Search code examples
javabittorrentbencoding

Why is hashing the info dict turning out wrong?


I have been trying for ages to get this hashing thing for BitTorrent to work in Java but it always becomes wrong.

I have narrowed it down to a few lines of code where I'm 99% sure the problem is:

Bencode bencode = new Bencode(Charset.forName("UTF-8"));
byte[] fileBytes = new byte[33237];
Map<String, Object> dict = bencode.decode(fileBytes, Type.DICTIONARY);
Map infoMap = (Map) object.get("info");
ByteArrayOutputStream baos = new ByteArrayOutputStream();
BencodeOutputStream bos = new BencodeOutputStream(baos);
bos.writeDictionary(infoMap);
byte[] hash = DigestUtils.sha1(baos.toByteArray());

I have hardcoded the size of the array just to make sure the issue is not caused by a bunch of zeroes hanging around.

I have tried with both UTF-8 and US-ASCII.

I have tried using two different libraries for the bencoding so it's probably not there where the problem's at.

Edit: From the spec it seems that the info dict should be urlencoded as the info_hash. So I tried writing out the dictionary into a ByteArrayOutputStream and then do the sha1 hashing on the byte[] that ByteArrayOutPutStream is holding.

Will the DigestUtils.sha1method provide a URL encoder? Can't find any information on that.


Solution

  • The problem, as Encombe pointed out, was with the encoding.

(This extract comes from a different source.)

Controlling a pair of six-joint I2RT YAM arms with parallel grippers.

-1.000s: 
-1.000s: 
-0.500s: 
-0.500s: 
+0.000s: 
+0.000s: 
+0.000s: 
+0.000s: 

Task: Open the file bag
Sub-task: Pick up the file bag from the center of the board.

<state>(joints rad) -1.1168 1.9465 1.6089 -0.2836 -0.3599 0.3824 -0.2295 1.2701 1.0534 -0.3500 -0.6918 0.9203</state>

In the Bencode specification it talks about byte strings and this seems to point to it just being a stream of data without any encoding.

    Both of the libraries I looked at converted all byte strings to some encoding so I wrote a Bencode library that only did the conversion when specifically asked to.

    The code above is basically correct but here is the client code I am using now:

    public void readManifest() throws IOException, Exception {
        byte[] fileBytes = FileUtils.readFileToByteArray(file);
        ByteArrayInputStream bis = new ByteArrayInputStream(fileBytes);
        BDecoder decoder = new BDecoder(bis, "UTF-8");
        BDict dict = decoder.decodeDict();
        Map<String, Object> valueMap = dict.getValue();
        infoMap = (Map<String, Object>) valueMap.get("info");
    }
    
    public String hash() throws Exception {
        if (hash == null) {
            ByteArrayOutputStream baos = new ByteArrayOutputStream();
            BEncoder encoder = new BEncoder(baos, "UTF-8");
            encoder.encodeDict(infoMap);
            hash = DigestUtils.sha1Hex(baos.toByteArray());
        }
        return hash;
    }